Report on the St Helen Bell Frame (1764-2006)

4 THE TOWER: Internal arrangements

4.1 The levels in the tower are illustrated in one of the main drawings (Figure 1). The arrangements include the ground floor entrance to the church, a ringing room on the first floor, the clock room, the bell chamber and an access platform at the base of the spire. These are described in further detail below.

4.2 The lower stage of the tower serves as the north porch or main entrance to the church. At present it is open to the floor of the ringing room, but the redevelopment project includes the creation of an intermediate room (Figure 1) to be used as a workroom and storage area for the parish archivist. Access to the tower is via a narrow passageway in the west wall between the tower and the adjoining rooms leading off the north aisles. A newel stair in the south-west corner gives access to the higher levels of the tower.
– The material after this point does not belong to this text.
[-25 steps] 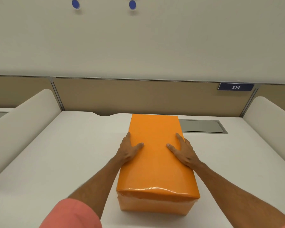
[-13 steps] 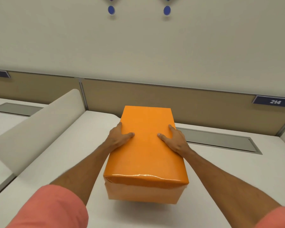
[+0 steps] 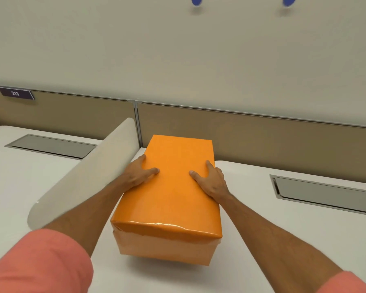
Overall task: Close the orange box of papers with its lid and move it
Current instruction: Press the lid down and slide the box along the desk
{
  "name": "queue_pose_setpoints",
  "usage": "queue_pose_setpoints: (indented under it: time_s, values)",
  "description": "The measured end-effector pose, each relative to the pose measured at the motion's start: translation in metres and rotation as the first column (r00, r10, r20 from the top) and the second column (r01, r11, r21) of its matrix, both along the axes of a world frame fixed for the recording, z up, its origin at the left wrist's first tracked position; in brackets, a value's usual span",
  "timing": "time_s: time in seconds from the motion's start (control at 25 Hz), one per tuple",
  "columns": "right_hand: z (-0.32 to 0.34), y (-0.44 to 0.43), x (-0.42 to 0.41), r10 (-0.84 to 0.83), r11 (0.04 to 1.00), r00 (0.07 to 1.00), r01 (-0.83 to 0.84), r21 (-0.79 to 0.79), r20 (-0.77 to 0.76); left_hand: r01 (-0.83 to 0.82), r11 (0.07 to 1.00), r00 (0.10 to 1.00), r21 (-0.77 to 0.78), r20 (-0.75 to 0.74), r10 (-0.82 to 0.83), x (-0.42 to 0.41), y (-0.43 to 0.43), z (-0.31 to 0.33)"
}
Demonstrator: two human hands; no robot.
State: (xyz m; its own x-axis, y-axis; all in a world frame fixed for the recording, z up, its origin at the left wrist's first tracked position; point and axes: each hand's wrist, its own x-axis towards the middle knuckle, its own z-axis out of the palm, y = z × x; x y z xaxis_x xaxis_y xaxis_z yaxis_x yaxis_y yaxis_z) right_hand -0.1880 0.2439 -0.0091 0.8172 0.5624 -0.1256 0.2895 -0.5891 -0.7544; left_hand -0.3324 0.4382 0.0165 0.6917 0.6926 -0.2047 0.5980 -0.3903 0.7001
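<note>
The white bench (image 3: 283, 240) spreads below a tan partition; the orange box (image 3: 169, 187), lid (image 3: 173, 176) seated on it, sits at the bench's middle, its near end raised a little above its shadow there; a white curved divider (image 3: 82, 182) stands just left of the box; a grey recessed panel (image 3: 325, 193) lies right of the box; the left hand (image 3: 138, 175) and right hand (image 3: 212, 181) clasp the box's long sides, fingers (image 3: 209, 166) hooked over the lid's edges, thumbs flat on top.
</note>
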Motion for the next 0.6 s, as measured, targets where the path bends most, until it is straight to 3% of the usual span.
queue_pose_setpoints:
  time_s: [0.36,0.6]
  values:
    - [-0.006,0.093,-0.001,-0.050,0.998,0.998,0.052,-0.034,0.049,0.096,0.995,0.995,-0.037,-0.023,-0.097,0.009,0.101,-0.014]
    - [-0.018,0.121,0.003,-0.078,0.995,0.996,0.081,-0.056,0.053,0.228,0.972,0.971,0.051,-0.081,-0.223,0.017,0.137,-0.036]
4.3 The ringing room is on the first floor. It is entered from a door in the west wall. The room is lit by lancet windows - two in the north wall and single lights in the east, west and south walls - and the window reveals carry on up above the ceiling. There is a shaft for the clock weights in the north-east corner, and an iron ladder in the south-east corner leads up to the clock room (Figure 1). The clock pendulum hangs down into the ringing room is an enclosed steel frame on the north side of the tower. On the walls of the ringing chamber there are several peal boards from 1886 and a stone tablet commemorating the restoration of the bells in 1961 (Plate 15, Plate 16).

4.4 The clock room is in a false floor created between the ringing room and the bell chamber and there is no access from the newel stair. It is reached by an iron ladder from the ringing room. The clock mechanism is housed in a wooden case on the north side of the room and there is an enclosed shaft for the clock weights in the north-east corner (Figure 1). A sound chute from the bells passes through the clock room. At this level there are wooden tie-beams in both planes, the north-south ones (just below the bell chamber floor) being at a higher level than those running east-west (slightly above the tops of the lancet windows).

4.5 The bell chamber is at the top of the newel stair, and the door sill is just below the heads of the lower bellframe. The belfry floor is some three feet below the bottom of the bellframe, and it is carried independently on a set of joists which span the tower between the east and west walls. At about this point there is an offset, increasing the internal dimensions of the tower. There are four large and ancient beams (east-west) immediately below the lower bellframe (shown on Figure 1, Figure 2). There are wooden tie beams in both planes above the belfry window openings, the east-west ones above those running north-south, and the upper frame of 1885-6 is partially supported from upright posts running up the walls to the underside of the lower tie-beams (Figure 4 and Plate 1). There is a sound chute (marked on Figure 3) through the frame on the east side of the tower (Plates 2, 5 & 11).

4.6 A ladder up the west wall leads from the bellframe to a platform in the base of the spire from which there is access to the parapet through a small door on the north side. The Sanctus bell hangs in an opening at the base of the north side of the spire and a box has been constructed round it to keep pigeons out of the belfry.